Apologies, my loyal spambot following, for being light in the blog recently. My time in Montana has been flying by, probably in large part because I actually have a full-time “job” again (for which I am blogging: check out my short history series called Backstories!). Another reason: the sun finally came out a few weeks ago! The 90 degree temperatures then necessitated the expansion of my wardrobe to include things that aren’t corduroy, so this past Sunday my awesome Missoula friend Sarah and I embarked upon Tour de Thrift Store on our bikes.
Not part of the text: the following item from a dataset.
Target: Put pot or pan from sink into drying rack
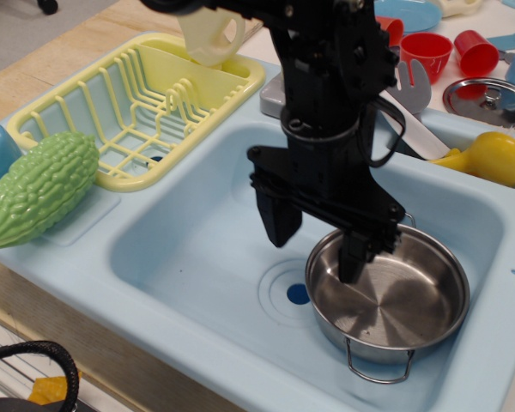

A women’s bike group? Mountain biking in Mountain Bike Town, USA? I’d been wanting to check out the Dirt Girls since I arrived and my wonderful coworker Julie (at left, in orange shirt) told me about the group. The problems: no mountain bike on hand, and no confidence in my skillz.
Julie generously loaned me one of her husband’s mountain bikes, a bright orange Trek which I’ve christened Orangina, which solved the first problem. And yesterday when Julie told me their weekly ride would be heading up the main Rattlesnake Trail, my confidence was high—I’ve explored the trail several times, including on my other bike, so I knew exactly what to expect.
However, I didn’t find out about the ride until I was leaving work, a half-hour before the meeting time. And Orangina? She wasn’t shifting. Being rushed as well as not having the luxury of downshifting to make it up the little hills to get out to the trailhead, things didn’t look good.
As 6pm passed and I was still in the grassy fields outside the forest, I suspected they wouldn’t wait for me too long before taking off. Since I was huffing and puffing, I decided my goal would be to ride to the trailhead and, assuming they’d be long gone, I’d ride back home and that would be just fine. Even if I missed the ride, getting out for a spin was better than sitting at home eating Ben and Jerry’s.
Amazingly though, when I pulled up to the trailhead at 6:15, the congregation was still there! When I confessed how exhausted I already was, a nice woman named April said she was slow too and I could just ride with her. Before we left I caught Julie’s attention and we spent the first half-mile of the ride figuring out Orangina’s shifting. Once I got it though, the world was my oyster! I was still pretty winded, but at least I could climb the trail without worrying that my heart would explode.
April and I did ride together, because she sounded like someone who needed encouragement and heck, I needed an excuse to catch my breath after the harrowing ride out on my inadvertant singlespeed. It turns out that April moved to Missoula a mere nine months ago from Olympia. She hasn’t been mountain biking for long, but had gone on a long road ride the previous night and was a little saddle sore. (Side note: I love newbies, because I love to talk to newbies and encourage them in any way I can!)
After bidding goodbye to April and another woman who had joined us, I headed home to try and get Atticus out for a walk before sunset (which didn’t happen, due to a thunderstorm).
I flew down the trail on the way back. Over areas which were completely covered with large rocks sticking up out of the dirt. Over large patches of thick gravel. Through mud puddles made from nearby farm irrigation. In fact, in some places I was aiming for the hugest rock in the road, just to see how I’d handle it. And every time, Orangina and I handled it just fine.
When I got home my voice was a little hoarse and my legs and messenger bag were muddy. The muscles of my lower back and neck were so sore it was hard to move. Clearly Orangina doesn’t fit me properly. I don’t think that’s a problem I’ll be able to solve in the next month, but when I’m trying to find a cross bike to use this fall for my new adventure, I’ll be paying special attention to sizing and comfort.
In the meantime though, I’m hoping to ride with the Dirt Girls again before I have to leave Montana!